▸ EXERCISE PROMPT
Scan the entries line by line and return those with "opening".
▼▼▼
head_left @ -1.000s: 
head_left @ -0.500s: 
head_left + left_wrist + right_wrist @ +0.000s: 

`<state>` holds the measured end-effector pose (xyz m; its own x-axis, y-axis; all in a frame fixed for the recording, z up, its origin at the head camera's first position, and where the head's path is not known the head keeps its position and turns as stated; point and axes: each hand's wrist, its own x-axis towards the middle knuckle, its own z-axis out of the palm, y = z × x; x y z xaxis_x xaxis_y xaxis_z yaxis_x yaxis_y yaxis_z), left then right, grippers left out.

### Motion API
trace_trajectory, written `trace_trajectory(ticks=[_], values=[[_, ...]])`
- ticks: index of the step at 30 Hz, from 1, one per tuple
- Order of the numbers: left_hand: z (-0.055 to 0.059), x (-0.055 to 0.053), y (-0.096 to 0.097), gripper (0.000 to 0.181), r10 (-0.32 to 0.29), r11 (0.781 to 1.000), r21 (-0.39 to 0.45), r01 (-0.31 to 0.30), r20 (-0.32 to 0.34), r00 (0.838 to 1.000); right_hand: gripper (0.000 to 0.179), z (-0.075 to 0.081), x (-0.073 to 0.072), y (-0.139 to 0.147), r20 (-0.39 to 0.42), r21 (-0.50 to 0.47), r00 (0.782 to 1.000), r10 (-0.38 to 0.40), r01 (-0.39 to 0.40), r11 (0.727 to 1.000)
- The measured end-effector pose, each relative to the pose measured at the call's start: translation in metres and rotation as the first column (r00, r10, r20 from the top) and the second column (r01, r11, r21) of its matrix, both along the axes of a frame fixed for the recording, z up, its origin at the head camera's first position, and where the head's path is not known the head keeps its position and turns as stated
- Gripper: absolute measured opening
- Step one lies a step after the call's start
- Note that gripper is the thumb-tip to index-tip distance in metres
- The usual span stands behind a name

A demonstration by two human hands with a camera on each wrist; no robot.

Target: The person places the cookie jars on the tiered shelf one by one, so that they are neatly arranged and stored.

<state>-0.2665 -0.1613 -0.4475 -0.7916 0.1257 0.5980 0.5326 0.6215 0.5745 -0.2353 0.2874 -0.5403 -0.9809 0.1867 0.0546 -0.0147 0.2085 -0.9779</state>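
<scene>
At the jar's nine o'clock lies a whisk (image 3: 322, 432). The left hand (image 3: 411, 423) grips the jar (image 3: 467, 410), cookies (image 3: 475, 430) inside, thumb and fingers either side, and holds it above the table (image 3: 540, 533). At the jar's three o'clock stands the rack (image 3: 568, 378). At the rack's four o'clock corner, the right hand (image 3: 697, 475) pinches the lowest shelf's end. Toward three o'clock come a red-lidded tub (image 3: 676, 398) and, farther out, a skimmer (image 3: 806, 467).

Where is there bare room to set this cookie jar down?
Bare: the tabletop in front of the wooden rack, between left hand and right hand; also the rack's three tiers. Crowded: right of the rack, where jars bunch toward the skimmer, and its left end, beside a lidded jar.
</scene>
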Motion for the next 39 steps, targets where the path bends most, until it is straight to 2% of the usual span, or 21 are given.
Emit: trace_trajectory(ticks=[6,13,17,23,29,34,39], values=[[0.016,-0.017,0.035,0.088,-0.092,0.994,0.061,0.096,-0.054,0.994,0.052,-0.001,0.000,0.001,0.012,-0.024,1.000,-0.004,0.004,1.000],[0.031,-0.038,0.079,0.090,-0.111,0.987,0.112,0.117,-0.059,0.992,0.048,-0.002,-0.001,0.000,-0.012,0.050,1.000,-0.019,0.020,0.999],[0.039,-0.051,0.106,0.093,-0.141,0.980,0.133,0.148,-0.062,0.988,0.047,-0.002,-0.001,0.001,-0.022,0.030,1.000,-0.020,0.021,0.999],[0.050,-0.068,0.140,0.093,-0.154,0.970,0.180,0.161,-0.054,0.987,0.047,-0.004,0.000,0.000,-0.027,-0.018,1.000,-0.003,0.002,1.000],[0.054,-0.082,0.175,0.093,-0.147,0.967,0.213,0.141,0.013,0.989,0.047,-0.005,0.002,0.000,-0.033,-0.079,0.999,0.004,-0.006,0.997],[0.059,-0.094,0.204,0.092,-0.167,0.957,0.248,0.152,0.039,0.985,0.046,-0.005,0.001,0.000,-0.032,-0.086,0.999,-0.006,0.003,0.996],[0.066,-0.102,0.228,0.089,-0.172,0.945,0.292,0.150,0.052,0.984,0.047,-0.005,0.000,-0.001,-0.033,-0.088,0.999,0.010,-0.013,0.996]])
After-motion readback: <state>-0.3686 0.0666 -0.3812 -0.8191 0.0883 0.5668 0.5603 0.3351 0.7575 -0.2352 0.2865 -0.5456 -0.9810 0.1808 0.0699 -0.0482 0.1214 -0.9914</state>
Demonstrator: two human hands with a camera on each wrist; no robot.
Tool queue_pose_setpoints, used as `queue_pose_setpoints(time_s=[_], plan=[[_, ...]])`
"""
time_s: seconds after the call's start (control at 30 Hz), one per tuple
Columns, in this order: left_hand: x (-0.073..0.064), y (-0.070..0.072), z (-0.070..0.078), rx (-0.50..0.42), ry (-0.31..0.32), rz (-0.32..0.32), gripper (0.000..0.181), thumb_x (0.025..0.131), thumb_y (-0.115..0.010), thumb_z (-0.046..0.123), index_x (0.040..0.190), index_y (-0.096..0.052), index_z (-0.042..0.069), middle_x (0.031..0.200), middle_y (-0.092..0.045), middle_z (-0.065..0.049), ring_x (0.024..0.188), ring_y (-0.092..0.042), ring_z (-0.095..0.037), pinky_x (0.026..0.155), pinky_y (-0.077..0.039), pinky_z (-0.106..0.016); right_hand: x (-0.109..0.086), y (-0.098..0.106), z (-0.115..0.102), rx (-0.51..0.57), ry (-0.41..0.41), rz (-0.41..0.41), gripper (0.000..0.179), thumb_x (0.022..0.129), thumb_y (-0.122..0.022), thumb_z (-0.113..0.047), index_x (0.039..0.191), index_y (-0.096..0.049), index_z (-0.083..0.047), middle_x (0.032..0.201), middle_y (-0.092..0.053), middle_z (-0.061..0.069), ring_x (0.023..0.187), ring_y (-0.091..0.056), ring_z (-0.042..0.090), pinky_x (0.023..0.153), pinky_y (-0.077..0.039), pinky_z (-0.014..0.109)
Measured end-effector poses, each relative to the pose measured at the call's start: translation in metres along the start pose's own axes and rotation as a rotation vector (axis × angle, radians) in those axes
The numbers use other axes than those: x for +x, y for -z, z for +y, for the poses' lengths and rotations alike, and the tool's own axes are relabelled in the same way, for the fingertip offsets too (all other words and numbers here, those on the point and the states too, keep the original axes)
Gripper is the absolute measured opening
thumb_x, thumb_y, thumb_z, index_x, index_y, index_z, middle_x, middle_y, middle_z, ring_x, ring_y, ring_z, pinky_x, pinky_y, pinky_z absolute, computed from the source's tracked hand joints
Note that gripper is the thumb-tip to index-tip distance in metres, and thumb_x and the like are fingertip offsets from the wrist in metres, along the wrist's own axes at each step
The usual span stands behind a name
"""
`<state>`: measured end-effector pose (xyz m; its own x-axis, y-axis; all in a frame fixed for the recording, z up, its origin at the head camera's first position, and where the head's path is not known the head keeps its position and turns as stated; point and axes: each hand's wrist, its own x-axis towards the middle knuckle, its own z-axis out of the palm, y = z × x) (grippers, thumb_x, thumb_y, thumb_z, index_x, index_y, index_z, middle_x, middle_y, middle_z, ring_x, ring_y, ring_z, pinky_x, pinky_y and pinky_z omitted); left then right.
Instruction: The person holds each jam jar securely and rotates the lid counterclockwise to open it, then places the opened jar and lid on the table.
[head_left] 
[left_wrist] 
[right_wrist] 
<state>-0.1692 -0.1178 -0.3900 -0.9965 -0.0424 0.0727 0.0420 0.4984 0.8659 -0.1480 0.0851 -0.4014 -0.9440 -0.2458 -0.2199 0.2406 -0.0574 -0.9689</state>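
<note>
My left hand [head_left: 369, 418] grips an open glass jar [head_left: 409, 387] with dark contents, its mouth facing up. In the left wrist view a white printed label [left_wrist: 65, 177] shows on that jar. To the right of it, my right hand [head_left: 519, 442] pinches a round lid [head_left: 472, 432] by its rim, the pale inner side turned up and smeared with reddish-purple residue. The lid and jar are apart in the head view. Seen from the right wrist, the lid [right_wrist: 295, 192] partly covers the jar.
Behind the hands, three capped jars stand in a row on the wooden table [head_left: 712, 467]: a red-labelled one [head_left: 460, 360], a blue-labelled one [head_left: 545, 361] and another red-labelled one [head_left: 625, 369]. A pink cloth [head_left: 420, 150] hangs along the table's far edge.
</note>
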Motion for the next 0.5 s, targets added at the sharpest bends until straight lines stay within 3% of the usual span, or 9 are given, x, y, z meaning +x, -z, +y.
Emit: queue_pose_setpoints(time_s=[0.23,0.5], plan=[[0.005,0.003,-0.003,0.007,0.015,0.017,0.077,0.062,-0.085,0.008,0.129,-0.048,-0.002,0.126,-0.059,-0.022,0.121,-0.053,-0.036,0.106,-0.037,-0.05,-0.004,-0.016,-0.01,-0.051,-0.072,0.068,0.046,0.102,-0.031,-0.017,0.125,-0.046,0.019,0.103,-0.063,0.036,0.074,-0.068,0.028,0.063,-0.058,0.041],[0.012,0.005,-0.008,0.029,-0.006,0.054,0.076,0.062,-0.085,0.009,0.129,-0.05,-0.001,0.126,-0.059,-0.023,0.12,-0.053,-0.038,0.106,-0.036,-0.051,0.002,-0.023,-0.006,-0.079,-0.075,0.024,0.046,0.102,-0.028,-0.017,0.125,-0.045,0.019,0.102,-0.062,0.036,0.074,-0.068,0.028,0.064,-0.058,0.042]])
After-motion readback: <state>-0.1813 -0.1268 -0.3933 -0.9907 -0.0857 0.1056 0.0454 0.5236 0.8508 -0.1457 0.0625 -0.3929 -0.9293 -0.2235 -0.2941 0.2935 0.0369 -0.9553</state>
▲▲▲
▸ EXERCISE SOLUTION
- Gripper: absolute measured opening
Gripper is the absolute measured opening

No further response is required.